I’m certainly a evening person, I say typing this at 2am. I am also getting more sleep than I use to generally. I know its massively unfair but its what it is. The other night I took part in 3 podcasts and the last one ended at 1230am BST, and I felt great. Went to sleep a hour later and woke up 7.5 hrs later no problem.

The moon
Photo by 🇻🇪 Jose G. Ortega Castro 🇲🇽 on Unsplash

It turns out that you don’t really get a choice in that as it’s largely genetically determined, so it’s hardwired but what does this mean for the future then or what could it mean for the future in terms of sleeping well. Perhaps when people return to work, what if we asked everyone to fill out a very brief set of questions and we asked them about their preferred sleep times. When they would prefer to wake up when they prefer to go to bed. Companies can then start to try and accommodate as much as they can people’s individual work schedules?

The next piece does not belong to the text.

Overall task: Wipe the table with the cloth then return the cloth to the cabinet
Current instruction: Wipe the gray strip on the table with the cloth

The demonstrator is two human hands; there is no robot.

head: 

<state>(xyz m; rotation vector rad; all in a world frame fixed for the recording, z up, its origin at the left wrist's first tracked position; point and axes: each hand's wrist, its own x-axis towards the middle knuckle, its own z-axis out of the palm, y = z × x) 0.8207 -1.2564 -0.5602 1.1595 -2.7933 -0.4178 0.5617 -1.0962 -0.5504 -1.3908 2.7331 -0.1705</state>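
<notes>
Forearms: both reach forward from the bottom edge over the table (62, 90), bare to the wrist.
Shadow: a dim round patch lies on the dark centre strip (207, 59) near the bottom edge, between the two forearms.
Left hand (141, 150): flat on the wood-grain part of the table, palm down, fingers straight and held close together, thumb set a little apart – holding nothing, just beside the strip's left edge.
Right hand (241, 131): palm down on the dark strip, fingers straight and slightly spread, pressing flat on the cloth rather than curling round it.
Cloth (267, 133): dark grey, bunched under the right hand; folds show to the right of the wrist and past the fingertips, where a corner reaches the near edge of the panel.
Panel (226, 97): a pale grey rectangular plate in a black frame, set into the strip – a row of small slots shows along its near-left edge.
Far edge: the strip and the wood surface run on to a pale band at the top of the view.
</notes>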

I think this would be a fantastic idea. No harm in asking, you don’t have to fill it in but for evening people this could be a massive change. I’m currently working 11-7pm.

The notion of working 9-5pm fills me with fear to be honest, but I also know people who are doing 7-3pm and 8-4pm. Hence it would be useful in the other direction too.

That way they allow the employee to start sleeping in a much more compatible way with their biology rather than in conflict which is what many of us seem to do in this modern world society is really designed to bias and favor these morning types, but there’s a great big range and as a consequence we could have better rested employees and better rested leaders. We know that more sleep does equal more productivity. It’s not true that less sleep makes us more productive.

I think thats the main point, its biology not lazyness or all the other things people say. If you want the best out of employees, now is a perfect time understand what naturally works for them. Larks or owls its worth understanding from a business point of view.

Sleep on a clift
Photo by Kristopher Roller on Unsplash

I’d love to get an idea of the percentages of the population would naturally go for later (owl) and would go for earlier (larks), if they were not on mass socially engineered into the 9-5pm?